I like other Jazz genres and I am not one of those purists who don’t want to hear anything but Straight Ahead Jazz, although that is the music that I prefer. I find that even within those 900 songs that you have identified, there is a tremendous amount of Jazz music that you failed to play. One of the pieces I read says that you saw an opportunity to grow audience by embracing the Smooth Jazz sub-genre.  It seems that even your commitment to Smooth Jazz looks tenuous. If, as you say, the survey respondents reacted favorably to Sade, Kem, Anita Baker and others like them, then your programming shift will veer even further towards Urban Contemporary music. How will you be able to call yourselves the Jazz of the City without playing Jazz? Or, is that shoe about to drop as well?

I am not encouraged by what I have read about the survey you conducted. I would like to see the survey methodology.   It just does not seem that you approached things in the right way. After all, it is not that you don’t have listeners (100,000 is not a bad base) it is that your listeners don’t provide sufficient financial support. It may be that you were not asking the right questions, or, you may not have been putting the questions to the right people. Did you ask the respondents if they would be willing to support the station financially? Did you bother to survey the people who actually do support the station to find out why they do so and what they think might be useful ways to generate further financial support? 

There are two separate issues here that you seem to be conflating or confusing:  1) insufficient financial support from radio listeners and 2) the need for consistently high quality and unique music programming.  At present, you have neither, and it is not clear that the increasingly narrow and repetitive music rotation will result in a higher giving rate.  In fact, if you alienate your loyal listeners, as you imagine poaching listeners who are accustomed to an ad-based radio reality (with no inclination to  make a donation to a radio station), where will that leave WCLK? 

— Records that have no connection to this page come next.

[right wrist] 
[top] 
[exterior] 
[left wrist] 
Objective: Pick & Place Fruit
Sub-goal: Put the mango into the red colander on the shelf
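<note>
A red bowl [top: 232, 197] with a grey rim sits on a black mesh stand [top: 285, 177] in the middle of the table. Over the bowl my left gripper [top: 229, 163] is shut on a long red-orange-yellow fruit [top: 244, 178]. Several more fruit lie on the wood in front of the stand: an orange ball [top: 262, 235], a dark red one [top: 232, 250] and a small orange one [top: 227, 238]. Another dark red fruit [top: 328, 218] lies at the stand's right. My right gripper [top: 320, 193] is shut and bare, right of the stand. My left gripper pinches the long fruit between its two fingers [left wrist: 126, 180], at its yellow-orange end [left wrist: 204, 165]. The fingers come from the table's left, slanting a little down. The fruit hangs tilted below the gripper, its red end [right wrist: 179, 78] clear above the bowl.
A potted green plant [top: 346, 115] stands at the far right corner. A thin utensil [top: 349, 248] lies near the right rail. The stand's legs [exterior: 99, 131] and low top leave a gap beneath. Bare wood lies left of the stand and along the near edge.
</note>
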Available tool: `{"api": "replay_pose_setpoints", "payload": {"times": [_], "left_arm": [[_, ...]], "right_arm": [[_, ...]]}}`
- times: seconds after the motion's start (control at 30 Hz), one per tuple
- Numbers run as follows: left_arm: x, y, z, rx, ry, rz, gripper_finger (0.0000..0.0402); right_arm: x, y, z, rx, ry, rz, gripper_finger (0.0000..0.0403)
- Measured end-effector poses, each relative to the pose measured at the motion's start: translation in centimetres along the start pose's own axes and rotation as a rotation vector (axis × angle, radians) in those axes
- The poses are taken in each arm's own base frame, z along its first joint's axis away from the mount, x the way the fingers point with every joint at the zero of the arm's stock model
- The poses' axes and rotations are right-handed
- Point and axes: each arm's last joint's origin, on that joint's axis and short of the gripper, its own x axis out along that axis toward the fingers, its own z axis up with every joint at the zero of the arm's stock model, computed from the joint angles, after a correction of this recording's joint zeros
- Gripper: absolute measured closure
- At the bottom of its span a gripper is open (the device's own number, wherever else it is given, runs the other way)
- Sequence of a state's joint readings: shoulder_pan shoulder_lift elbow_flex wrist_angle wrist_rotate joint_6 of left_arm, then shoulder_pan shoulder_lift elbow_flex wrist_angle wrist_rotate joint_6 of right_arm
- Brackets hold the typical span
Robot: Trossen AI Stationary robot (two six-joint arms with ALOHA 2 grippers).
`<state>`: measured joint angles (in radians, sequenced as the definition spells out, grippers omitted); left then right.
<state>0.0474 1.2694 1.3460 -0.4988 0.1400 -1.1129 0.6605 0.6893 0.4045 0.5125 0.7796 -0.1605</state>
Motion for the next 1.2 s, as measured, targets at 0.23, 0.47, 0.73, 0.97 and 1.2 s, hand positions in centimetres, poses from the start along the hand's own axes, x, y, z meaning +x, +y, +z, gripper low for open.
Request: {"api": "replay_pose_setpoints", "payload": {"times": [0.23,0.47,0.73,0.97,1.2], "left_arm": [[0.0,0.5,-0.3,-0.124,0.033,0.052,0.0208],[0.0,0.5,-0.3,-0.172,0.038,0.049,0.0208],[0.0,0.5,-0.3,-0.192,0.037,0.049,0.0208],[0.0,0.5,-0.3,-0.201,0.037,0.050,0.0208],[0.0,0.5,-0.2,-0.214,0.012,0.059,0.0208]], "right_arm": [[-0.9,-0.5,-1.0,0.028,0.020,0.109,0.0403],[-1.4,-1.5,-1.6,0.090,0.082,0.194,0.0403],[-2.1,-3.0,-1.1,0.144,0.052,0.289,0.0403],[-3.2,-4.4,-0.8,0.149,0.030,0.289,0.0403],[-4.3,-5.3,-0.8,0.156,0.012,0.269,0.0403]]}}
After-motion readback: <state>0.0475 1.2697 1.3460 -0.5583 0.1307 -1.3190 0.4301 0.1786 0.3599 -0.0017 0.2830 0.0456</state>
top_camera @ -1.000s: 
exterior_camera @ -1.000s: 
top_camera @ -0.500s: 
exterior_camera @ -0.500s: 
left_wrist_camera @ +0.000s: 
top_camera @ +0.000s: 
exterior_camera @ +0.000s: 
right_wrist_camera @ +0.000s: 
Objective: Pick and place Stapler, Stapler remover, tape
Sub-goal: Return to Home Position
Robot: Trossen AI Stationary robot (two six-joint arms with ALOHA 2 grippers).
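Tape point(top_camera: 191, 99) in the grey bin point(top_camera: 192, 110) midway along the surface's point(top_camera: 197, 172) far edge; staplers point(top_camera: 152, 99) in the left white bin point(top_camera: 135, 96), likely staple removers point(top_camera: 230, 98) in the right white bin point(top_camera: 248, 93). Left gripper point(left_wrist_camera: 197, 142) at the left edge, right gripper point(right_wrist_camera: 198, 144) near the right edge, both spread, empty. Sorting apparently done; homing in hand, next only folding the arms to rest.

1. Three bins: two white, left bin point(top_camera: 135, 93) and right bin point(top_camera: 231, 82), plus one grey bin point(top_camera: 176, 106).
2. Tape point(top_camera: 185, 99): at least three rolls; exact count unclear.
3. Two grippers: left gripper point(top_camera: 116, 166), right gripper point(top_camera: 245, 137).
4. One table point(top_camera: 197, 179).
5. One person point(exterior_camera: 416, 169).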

For years I have lamented what I see as your very sterile approach to fundraising and your failure to gather and use data effectively.  Take my case. Since the beginning, I have always made my contributions during the on-air fund drives. I shake my head, then, when I receive mail solicitations from you and ask “Why is WCLK writing to me when they should know my giving habits by now?” It is as if I am just a name on a mailing list. Do you even have a record of my giving history? I suspect that a major part of your problem is fundraising techniques that leave a lot to be desired. Perhaps what WCLK needs are new techniques and fresh thinking in that department and not watered down programming to lust after a fickle audience?

I am saddened by the lack of vision, commitment and leadership displayed in this change. The decision to make WCLK a Jazz station was taken with a sense of history and appreciation for a uniquely African-American music. Dr. Elias Blake is probably turning over in his grave at the damage being done to the institution that he imagined and built. In solidarity with Dr. Blake’s vision, my check will not be in the mail.